EXERCISE DATA Block Start

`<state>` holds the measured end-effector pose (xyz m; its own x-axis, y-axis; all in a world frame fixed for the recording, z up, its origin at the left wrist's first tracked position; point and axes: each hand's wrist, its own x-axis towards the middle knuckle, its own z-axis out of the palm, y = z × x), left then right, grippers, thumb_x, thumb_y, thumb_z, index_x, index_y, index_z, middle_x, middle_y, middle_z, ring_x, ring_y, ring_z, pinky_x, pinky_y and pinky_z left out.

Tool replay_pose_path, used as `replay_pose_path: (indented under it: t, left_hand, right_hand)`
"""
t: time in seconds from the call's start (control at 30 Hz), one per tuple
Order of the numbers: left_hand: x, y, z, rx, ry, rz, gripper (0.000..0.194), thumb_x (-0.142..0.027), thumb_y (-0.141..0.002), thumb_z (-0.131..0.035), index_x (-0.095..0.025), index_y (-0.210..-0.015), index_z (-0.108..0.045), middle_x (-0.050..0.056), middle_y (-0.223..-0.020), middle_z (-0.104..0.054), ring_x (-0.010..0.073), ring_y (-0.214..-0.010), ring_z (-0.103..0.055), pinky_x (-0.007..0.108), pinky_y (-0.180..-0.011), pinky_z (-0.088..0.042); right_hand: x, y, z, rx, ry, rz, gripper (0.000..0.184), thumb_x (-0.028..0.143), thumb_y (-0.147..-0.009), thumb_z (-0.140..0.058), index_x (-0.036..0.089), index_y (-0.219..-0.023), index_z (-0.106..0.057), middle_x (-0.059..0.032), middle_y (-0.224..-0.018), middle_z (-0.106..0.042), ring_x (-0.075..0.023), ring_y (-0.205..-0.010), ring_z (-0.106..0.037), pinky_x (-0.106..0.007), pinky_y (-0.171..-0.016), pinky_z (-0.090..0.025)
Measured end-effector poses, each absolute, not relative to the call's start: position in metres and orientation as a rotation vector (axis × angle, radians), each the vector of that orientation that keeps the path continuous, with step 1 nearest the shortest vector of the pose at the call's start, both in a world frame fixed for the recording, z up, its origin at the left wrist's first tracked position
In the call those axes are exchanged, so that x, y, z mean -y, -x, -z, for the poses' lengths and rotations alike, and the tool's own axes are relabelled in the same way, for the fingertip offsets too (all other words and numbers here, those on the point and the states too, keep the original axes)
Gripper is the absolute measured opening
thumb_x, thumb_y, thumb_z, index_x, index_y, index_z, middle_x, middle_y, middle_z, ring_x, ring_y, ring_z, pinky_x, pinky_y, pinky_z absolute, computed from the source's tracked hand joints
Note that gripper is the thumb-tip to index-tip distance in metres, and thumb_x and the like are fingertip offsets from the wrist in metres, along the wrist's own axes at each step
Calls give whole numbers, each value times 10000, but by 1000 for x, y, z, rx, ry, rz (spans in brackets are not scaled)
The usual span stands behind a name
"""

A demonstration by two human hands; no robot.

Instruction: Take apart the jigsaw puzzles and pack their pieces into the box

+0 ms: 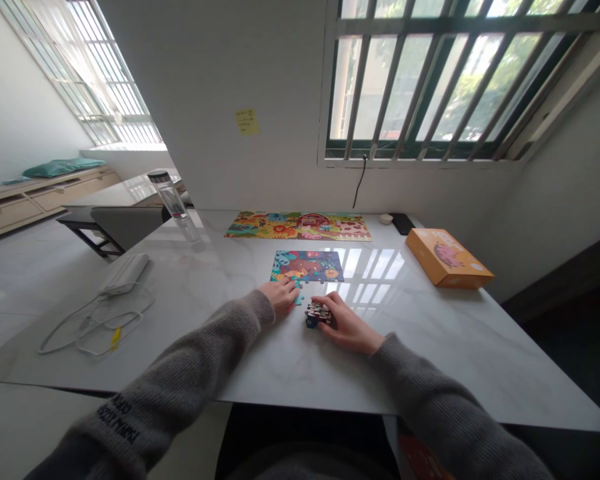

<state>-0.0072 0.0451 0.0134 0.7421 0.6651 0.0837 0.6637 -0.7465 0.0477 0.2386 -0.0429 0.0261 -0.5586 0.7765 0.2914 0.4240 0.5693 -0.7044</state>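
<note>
A partly joined jigsaw puzzle (307, 265) in blue, brown and teal lies flat on the table in front of me. My left hand (281, 297) rests at its lower left corner, fingers stretched out and lying flat over teal puzzle pieces (299, 298) there. Part of those pieces is hidden under the fingers. To the right, my right hand (349, 327) is closed around a small stack of puzzle pieces (318, 313), thumb on the near side and fingers on the far side. The stack sits at or just above the tabletop; I cannot tell which.
Two joined, brightly coloured animal puzzles (300, 227) lie along the wall. An orange box (447, 259), a black phone (403, 223) and a small white object (386, 219) are at the right. A glass bottle (177, 208) and a white adapter with cable (126, 273) are at the left.
</note>
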Motion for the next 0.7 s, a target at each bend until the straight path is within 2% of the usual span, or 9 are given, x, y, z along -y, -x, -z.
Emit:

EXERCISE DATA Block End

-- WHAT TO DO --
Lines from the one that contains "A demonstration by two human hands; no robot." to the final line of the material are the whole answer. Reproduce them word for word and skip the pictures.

-- RESULT OF THE TASK --
A demonstration by two human hands; no robot.

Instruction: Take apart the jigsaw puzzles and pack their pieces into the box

+0 ms: 

<state>-0.0072 0.0451 0.0134 0.7421 0.6651 0.0837 0.6637 -0.7465 0.0477 0.2386 -0.0429 0.0261 -0.5586 0.7765 0.2914 0.4240 0.5693 -0.7044</state>
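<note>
A partly joined jigsaw puzzle (307, 265) in blue, brown and teal lies flat on the table in front of me. My left hand (281, 297) rests at its lower left corner, fingers stretched out and lying flat over teal puzzle pieces (299, 298) there. Part of those pieces is hidden under the fingers. To the right, my right hand (349, 327) is closed around a small stack of puzzle pieces (318, 313), thumb on the near side and fingers on the far side. The stack sits at or just above the tabletop; I cannot tell which.
Two joined, brightly coloured animal puzzles (300, 227) lie along the wall. An orange box (447, 259), a black phone (403, 223) and a small white object (386, 219) are at the right. A glass bottle (177, 208) and a white adapter with cable (126, 273) are at the left.
</note>
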Motion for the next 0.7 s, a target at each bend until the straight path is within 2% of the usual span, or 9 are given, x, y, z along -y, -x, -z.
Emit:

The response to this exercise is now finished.